##### Given information

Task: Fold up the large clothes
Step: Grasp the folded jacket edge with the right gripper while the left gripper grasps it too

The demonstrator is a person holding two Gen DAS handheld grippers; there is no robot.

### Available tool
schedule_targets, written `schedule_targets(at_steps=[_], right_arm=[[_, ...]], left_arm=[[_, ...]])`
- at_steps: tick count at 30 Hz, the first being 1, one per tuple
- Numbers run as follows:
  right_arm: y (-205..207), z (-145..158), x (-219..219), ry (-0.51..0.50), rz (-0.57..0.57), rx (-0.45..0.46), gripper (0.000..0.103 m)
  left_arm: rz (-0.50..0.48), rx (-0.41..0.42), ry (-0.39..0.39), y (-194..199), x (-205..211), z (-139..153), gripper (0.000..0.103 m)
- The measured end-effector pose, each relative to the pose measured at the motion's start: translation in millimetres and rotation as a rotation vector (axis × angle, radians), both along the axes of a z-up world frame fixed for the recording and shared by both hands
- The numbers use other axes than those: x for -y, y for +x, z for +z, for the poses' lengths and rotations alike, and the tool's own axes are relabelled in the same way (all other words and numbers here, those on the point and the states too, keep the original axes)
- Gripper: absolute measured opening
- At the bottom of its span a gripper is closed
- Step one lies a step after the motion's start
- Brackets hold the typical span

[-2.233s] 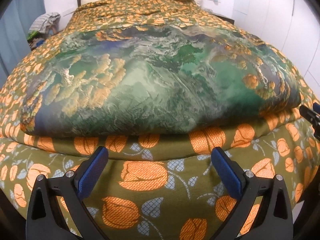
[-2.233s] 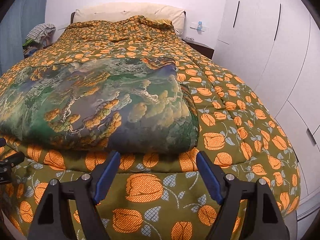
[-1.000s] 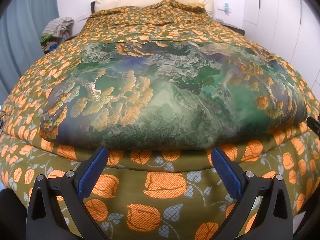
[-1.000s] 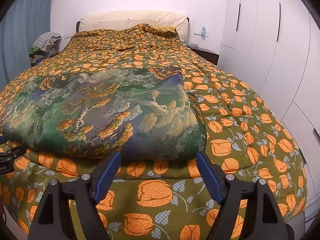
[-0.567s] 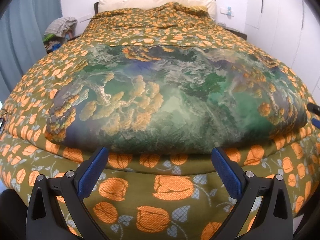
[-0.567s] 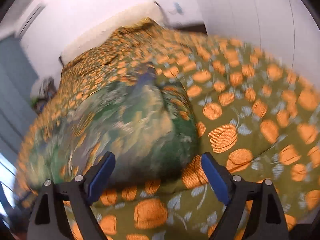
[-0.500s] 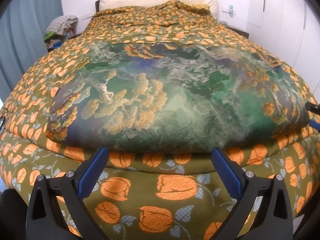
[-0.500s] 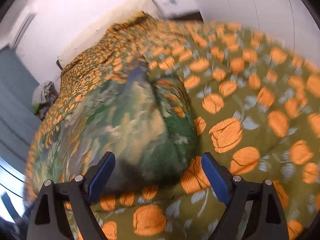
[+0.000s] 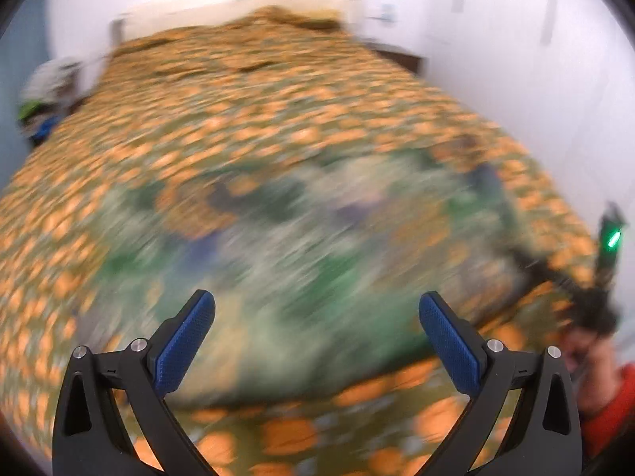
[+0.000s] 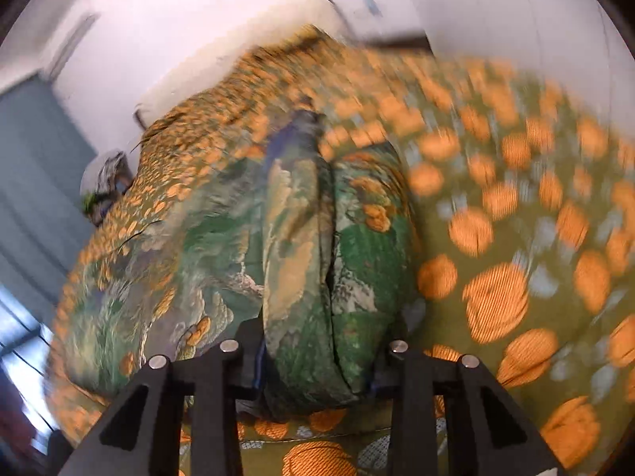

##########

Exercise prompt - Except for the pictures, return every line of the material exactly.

Reply -
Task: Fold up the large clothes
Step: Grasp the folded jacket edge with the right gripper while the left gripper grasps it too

The demonstrator is a person holding two Gen DAS handheld grippers; there is no robot.

### Available tool
schedule_targets, written `schedule_targets(at_steps=[_], right_arm=[[_, ...]], left_arm=[[_, ...]])`
- at_steps: tick count at 30 Hz, the first being 1, one per tuple
- Numbers run as follows:
  right_arm: y (-205..207), z (-145..158), x (-219..219), ry (-0.51..0.50), rz (-0.57..0.57), rx (-0.45..0.46), gripper (0.000..0.103 m)
  left_arm: rz (-0.50..0.48), rx (-0.41..0.42), ry (-0.39..0.39), y (-194..199), x (-205..211), z (-139..153), gripper (0.000..0.103 m)
- The measured end-effector pose, each relative to the pose measured at the motion's start: translation in millimetres and rotation as a rotation vector (axis × angle, radians), both along the axes of a z-up world frame fixed for the recording and shared by both hands
- The numbers use other axes than those: x for -y, y for +x, z for +z, for the poses' lengths and rotations alike, and the tool's own axes are relabelled in the same way (all other words and numbers here, those on the point and the states too, keep the original axes)
- Gripper: absolute measured opening
- At the bottom of its span a gripper is closed
- Step one lies a step after the motion's start
- Brackets hold the typical span

[-2.233s] 
[-2.233s] 
[-1.000s] 
[-1.000s] 
[-0.567s] 
[-0.567s] 
[-0.500s] 
[-0.500s] 
[+0.000s] 
[+0.000s] 

The full output has already been given.